Fix CUDA plugin CI. #8593

ysiraichi · 2025-01-21T12:41:49Z

This PR reverts #8286, and bumps CUDA version to 12.3. The latter is needed for successfully compiling GPU dependent source code that makes use of CUgraphConditionalHandle (not available in 12.1) driver API typedef.

amjames · 2025-01-22T14:21:01Z

Looks like the failing jobs are due to a failed clone from kleidiai's gitlab. Is that a widespread issue or spurious failure?

ysiraichi · 2025-01-22T15:02:06Z

It doesn't look widespread (haven't seen in other PRs). I will try rebasing this PR.

tengyifei · 2025-01-22T18:32:38Z

@ysiraichi from pytorch/pytorch#138609 (comment), it looks like PyTorch upstream decided to release with some specific set of CUDA versions (see issue). Can we use one of their chosen versions, for example CUDA 12.4 instead of CUDA 12.3?

ysiraichi · 2025-01-22T18:51:20Z

Problem is: I didn't find a docker image with CUDA 12.4. Also, I'm not sure how to create one, since it seems something internal.
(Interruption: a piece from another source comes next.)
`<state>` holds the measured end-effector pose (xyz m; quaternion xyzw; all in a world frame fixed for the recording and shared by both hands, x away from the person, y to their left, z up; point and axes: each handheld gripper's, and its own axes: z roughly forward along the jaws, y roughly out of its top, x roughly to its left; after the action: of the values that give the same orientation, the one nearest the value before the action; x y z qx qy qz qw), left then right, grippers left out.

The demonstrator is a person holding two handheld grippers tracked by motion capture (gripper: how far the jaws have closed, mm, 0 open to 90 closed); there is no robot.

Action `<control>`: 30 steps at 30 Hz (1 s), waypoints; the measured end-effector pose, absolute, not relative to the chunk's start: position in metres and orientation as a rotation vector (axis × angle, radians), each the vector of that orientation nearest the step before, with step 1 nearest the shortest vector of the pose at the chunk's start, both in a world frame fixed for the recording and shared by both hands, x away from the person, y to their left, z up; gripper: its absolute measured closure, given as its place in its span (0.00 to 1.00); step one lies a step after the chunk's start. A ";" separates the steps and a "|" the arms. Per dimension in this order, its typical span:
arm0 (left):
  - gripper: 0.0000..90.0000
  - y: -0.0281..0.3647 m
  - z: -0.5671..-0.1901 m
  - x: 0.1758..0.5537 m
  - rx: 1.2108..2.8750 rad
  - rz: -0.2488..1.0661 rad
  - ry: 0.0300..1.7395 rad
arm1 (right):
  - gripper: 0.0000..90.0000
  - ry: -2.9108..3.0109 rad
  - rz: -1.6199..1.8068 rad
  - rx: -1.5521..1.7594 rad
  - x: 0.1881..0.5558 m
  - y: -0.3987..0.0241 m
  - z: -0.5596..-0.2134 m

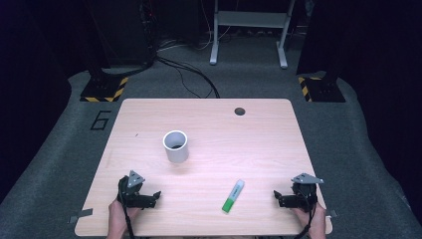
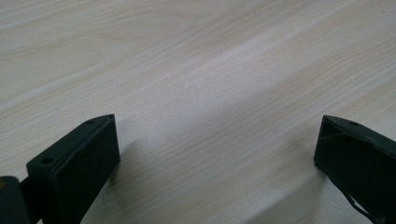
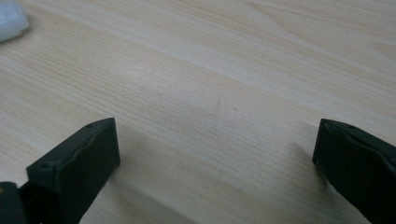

tengyifei · 2025-01-22T19:52:55Z

Problem is: I didn't find a docker image with CUDA 12.4. Also, I'm not sure how to create one, since it seems something internal.

Could you clarify this challenge? Do you mean that you were hoping to find a torch_xla CUDA 12.4 docker build?

ysiraichi · 2025-01-22T20:02:07Z

As far as I understand, PyTorch/XLA CI relies on docker images (see dev-image). My point is that there is no docker image with CUDA 12.4 in that registry.

xla/.github/workflows/build_and_test.yml

Lines 44 to 52 in fbbdfca

    
           # build-torch-with-cuda: 
        
           #   name: "Build PyTorch with CUDA" 
        
           #   uses: ./.github/workflows/_build_torch_with_cuda.yml 
        
           #   needs: get-torch-commit 
        
           #   with: 
        
           #     # note that to build a torch wheel with CUDA enabled, we do not need a GPU runner. 
        
           #     dev-image: us-central1-docker.pkg.dev/tpu-pytorch-releases/docker/development:3.10_cuda_12.1 
        
           #     torch-commit: ${{needs.get-torch-commit.outputs.torch_commit}} 
        
           #     runner: linux.24xlarge

tengyifei · 2025-01-23T22:59:09Z

As far as I understand, PyTorch/XLA CI relies on docker images (see dev-image). My point is that there is no docker image with CUDA 12.4 in that registry.

@ysiraichi got it. thanks for the explanation. I think using CUDA 12.3 for now is a-okay. IIUC, most of the time we're only using torch CPU + torch_xla GPU in any case.

tengyifei · 2025-01-23T22:59:45Z

LMK when I should review. It looks like there are still some failed tests.

ysiraichi · 2025-02-04T19:50:27Z

After discussing this issue with @lsy323, I think the issue could be due to the older GPU in these instances. Is it okay if I try them out with a linux.g4dn.12xlarge.nvidia.gpu?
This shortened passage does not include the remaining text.